Seeing Through the World: Jean Gebser and Integral Consciousness (Book Review)


Seeing Through the World: Jean Gebser and Integral Consciousness
Jeremy Johnson (Seattle, WA, Revelore Press, 2019)
The Ever-Present Origin is the brilliant and challenging masterwork of German-Swiss cultural philosopher Jean Gebser (1905-1973). Jeremy Johnson, current president of the International Jean Gebser Society, long-time Gebser student, and accomplished expositor, presents a thoughtful look at a key—and difficult—idea, the nature of the integral structure of consciousness. According to Gebser, our culture is still dominated by a frame of reference steeped in a rationality that is both blessing (in the form of clear thinking and respect for technological expertise) and curse (in the form of exclusionary contempt for holistic and artistic ways of human being). A cultural leap from a rational to an integral consciousness would represent the possibility of retaining all the accumulated wisdom we have, whether experimentally or experientially derived, in order to meet the pressing political, ecological, and spiritual needs of our day. Gebser wrote in the middle of the previous century; Johnson leaves no doubt as to his continuing relevance to this one.

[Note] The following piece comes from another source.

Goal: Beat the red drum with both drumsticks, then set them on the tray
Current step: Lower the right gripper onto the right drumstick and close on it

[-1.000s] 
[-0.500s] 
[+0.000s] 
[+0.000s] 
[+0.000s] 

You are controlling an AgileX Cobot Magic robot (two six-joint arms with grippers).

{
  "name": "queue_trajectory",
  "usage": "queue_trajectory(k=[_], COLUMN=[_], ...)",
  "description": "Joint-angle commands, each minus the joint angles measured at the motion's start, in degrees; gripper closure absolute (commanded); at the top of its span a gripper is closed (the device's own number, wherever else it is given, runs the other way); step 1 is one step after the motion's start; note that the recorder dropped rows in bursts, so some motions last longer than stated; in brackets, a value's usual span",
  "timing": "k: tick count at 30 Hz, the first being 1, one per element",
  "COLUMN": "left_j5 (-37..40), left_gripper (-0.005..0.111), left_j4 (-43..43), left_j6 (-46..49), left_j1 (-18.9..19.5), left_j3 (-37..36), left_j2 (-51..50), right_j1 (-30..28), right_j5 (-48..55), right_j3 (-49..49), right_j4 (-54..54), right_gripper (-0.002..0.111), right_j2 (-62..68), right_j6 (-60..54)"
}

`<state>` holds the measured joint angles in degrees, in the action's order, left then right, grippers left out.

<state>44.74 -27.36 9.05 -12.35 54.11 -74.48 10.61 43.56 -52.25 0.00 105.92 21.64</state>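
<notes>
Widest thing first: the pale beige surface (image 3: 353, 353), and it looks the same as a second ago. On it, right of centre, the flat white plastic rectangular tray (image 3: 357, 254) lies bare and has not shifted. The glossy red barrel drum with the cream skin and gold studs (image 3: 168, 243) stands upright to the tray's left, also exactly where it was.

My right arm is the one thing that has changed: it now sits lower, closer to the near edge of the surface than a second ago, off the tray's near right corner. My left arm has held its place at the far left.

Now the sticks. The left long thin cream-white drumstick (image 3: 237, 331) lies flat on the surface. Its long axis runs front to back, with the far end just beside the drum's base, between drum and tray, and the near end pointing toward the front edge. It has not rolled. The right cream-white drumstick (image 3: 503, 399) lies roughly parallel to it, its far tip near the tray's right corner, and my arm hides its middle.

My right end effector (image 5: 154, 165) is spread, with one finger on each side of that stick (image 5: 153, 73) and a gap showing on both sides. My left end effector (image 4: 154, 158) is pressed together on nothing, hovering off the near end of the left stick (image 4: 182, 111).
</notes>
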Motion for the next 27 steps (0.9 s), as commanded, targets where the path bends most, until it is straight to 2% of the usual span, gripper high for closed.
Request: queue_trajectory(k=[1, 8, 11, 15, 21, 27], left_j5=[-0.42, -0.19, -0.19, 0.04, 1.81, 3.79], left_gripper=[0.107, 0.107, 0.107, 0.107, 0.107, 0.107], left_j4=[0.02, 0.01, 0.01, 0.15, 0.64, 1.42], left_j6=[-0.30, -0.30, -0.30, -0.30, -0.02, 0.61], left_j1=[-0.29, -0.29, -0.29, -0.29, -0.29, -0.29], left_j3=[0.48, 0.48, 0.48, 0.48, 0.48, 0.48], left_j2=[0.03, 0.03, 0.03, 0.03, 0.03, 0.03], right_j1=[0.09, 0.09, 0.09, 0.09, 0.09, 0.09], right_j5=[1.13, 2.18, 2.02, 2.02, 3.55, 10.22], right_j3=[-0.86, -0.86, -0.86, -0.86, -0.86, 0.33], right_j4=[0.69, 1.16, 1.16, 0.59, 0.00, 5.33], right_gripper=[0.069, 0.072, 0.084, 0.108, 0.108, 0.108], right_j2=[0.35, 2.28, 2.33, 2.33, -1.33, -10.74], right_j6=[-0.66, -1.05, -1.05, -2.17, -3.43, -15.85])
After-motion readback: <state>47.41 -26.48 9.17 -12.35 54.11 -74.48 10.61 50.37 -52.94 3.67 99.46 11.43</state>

Johnson writes in succinct and lucid style. He does not merely restate Gebser’s ideas—he is far too enthusiastic about The Ever-Present Origin and careful to leave his reader no excuse to avoid direct engagement with the text—rather he uses them as a springboard from which to take a brief yet penetrating dive into the turbulent waters of our post-modern pool. In the core of the book, Chapters 4 and 5, his treatment and overview of Gebser’s “three European worlds” (non-perspectival, perspectival, and aperspectival) and “structures of consciousness” (archaic, magical, mythical, mental, and integral) captures the import of these existential orientations and relates them to the dilemmas and prospects before us. Johnson follows up in Chapter 6 with an exploration of the emerging freedoms of integral awareness, and an exhortation to embrace the wholeness of which Gebser speaks, creative access to all forms of time and consciousness, and growing ability to “pull the present into a new potentiality.” (p. 173)
Johnson writes (p. 26): “It is my hope that readers, especially consciousness scholars, see my treatment of Gebser’s work… as an opportunity to bring the structures into dialogue with their own findings and with their own histories.” I believe he has offered to both general readers and scholars exactly that opportunity.